▸ **YOUR TASK**
Your task is to return the listing below word for word, without any of its images.

▸ **EXERCISE DATA**
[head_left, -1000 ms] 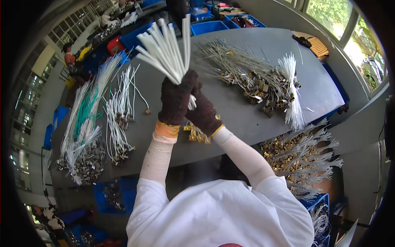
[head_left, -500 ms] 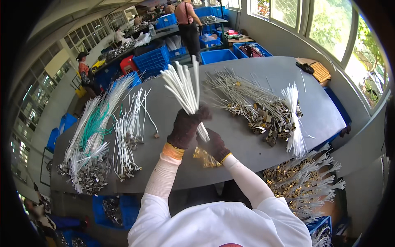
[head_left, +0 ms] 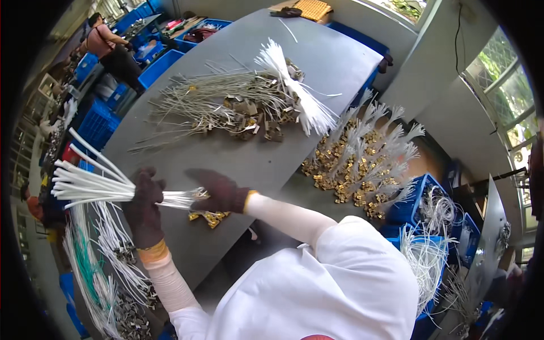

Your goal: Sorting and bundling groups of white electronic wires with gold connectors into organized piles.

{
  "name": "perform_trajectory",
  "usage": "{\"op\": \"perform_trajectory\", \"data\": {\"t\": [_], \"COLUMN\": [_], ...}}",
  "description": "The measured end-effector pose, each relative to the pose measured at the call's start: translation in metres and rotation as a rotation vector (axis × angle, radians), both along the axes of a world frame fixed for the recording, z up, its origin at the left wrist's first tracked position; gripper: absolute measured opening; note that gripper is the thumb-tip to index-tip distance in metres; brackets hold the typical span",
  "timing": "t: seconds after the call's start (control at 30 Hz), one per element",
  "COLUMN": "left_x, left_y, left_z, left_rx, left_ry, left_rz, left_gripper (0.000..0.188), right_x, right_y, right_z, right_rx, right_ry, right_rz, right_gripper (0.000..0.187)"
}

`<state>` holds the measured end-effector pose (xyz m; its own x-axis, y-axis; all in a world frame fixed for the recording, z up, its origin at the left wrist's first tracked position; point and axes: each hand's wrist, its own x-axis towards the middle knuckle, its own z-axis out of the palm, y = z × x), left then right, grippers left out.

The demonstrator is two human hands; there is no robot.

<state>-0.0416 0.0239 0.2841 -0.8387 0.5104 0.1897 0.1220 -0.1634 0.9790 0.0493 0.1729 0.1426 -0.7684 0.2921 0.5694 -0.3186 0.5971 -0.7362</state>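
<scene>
My left hand [head_left: 144, 208], in a dark glove, is closed round the middle of a bundle of white wires [head_left: 93, 184]. Their loose ends fan out to the left, while the gathered ends point right. At those gathered ends is my right hand [head_left: 221, 191], gloved alike. Motion smears its fingers, so whether it grips them does not show. Just below it, gold-coloured metal pieces [head_left: 211, 219] lie on the grey table [head_left: 238, 164] near its front edge.
Grey wires with metal ends [head_left: 226, 102] are heaped across the table, a white bundle [head_left: 297, 90] on top. Gold-ended bundles [head_left: 362, 158] are piled to the right, beside a blue crate [head_left: 419, 198]. More wires [head_left: 93, 266] lie at left. A person [head_left: 107, 45] stands beyond.
My view has swung to the right. The bundle in my left hand has tipped from nearly upright to nearly level, its loose ends now leftward. My right hand remains near its gathered ends.
</scene>
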Motion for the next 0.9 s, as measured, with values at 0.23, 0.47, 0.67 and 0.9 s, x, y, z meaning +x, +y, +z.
{"op": "perform_trajectory", "data": {"t": [0.23, 0.47, 0.67, 0.9], "left_x": [0.011, 0.001, -0.013, 0.002], "left_y": [0.0, -0.006, -0.014, 0.002], "left_z": [0.006, -0.009, -0.024, -0.005], "left_rx": [-0.066, -0.072, 0.021, 0.015], "left_ry": [0.098, 0.042, -0.067, -0.014], "left_rz": [0.022, 0.087, 0.108, -0.013], "left_gripper": [0.029, 0.028, 0.024, 0.024], "right_x": [0.143, 0.127, 0.067, 0.043], "right_y": [0.244, 0.391, 0.444, 0.486], "right_z": [-0.078, -0.058, -0.08, -0.015], "right_rx": [-0.039, -0.014, 0.018, 0.256], "right_ry": [-0.007, -0.467, -0.729, -0.885], "right_rz": [-0.957, -0.942, -0.802, -0.69], "right_gripper": [0.02, 0.036, 0.047, 0.029]}}
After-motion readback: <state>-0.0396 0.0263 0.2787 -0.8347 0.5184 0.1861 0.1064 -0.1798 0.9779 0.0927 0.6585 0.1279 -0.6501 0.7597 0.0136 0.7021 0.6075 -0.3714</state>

▸ **OUTPUT OF THE TASK**
[head_left, -1000 ms] 
[head_left, -500 ms] 
[head_left, +0 ms] 

Your goal: Sorting and bundling groups of white electronic wires with gold connectors into organized piles.

{
  "name": "perform_trajectory",
  "usage": "{\"op\": \"perform_trajectory\", \"data\": {\"t\": [_], \"COLUMN\": [_], ...}}",
  "description": "The measured end-effector pose, each relative to the pose measured at the call's start: translation in metres and rotation as a rotation vector (axis × angle, radians), both along the axes of a world frame fixed for the recording, z up, its origin at the left wrist's first tracked position; gripper: absolute measured opening; note that gripper is the thumb-tip to index-tip distance in metres; brackets hold the typical span",
  "timing": "t: seconds after the call's start (control at 30 Hz), one per element",
  "COLUMN": "left_x, left_y, left_z, left_rx, left_ry, left_rz, left_gripper (0.000..0.188), right_x, right_y, right_z, right_rx, right_ry, right_rz, right_gripper (0.000..0.187)"
}

`<state>` holds the measured end-effector pose (xyz m; its own x-axis, y-axis; all in a world frame fixed for the recording, z up, its origin at the left wrist's first tracked position; point and axes: each hand's wrist, its own x-axis towards the middle knuckle, its own z-axis out of the palm, y = z × x), left then right, grippers left out.

The demonstrator is two human hands; there is no robot.

<state>-0.0416 0.0239 0.2841 -0.8387 0.5104 0.1897 0.1220 -0.1634 0.9790 0.0493 0.1729 0.1426 -0.7684 0.2921 0.5694 -0.3186 0.5971 -0.7362</state>
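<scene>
My left hand [head_left: 144, 208], in a dark glove, is closed round the middle of a bundle of white wires [head_left: 93, 184]. Their loose ends fan out to the left, while the gathered ends point right. At those gathered ends is my right hand [head_left: 221, 191], gloved alike. Motion smears its fingers, so whether it grips them does not show. Just below it, gold-coloured metal pieces [head_left: 211, 219] lie on the grey table [head_left: 238, 164] near its front edge.
Grey wires with metal ends [head_left: 226, 102] are heaped across the table, a white bundle [head_left: 297, 90] on top. Gold-ended bundles [head_left: 362, 158] are piled to the right, beside a blue crate [head_left: 419, 198]. More wires [head_left: 93, 266] lie at left. A person [head_left: 107, 45] stands beyond.
My view has swung to the right. The bundle in my left hand has tipped from nearly upright to nearly level, its loose ends now leftward. My right hand remains near its gathered ends.
</scene>
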Motion for the next 0.9 s, as measured, with values at 0.23, 0.47, 0.67 and 0.9 s, x, y, z meaning +x, +y, +z.
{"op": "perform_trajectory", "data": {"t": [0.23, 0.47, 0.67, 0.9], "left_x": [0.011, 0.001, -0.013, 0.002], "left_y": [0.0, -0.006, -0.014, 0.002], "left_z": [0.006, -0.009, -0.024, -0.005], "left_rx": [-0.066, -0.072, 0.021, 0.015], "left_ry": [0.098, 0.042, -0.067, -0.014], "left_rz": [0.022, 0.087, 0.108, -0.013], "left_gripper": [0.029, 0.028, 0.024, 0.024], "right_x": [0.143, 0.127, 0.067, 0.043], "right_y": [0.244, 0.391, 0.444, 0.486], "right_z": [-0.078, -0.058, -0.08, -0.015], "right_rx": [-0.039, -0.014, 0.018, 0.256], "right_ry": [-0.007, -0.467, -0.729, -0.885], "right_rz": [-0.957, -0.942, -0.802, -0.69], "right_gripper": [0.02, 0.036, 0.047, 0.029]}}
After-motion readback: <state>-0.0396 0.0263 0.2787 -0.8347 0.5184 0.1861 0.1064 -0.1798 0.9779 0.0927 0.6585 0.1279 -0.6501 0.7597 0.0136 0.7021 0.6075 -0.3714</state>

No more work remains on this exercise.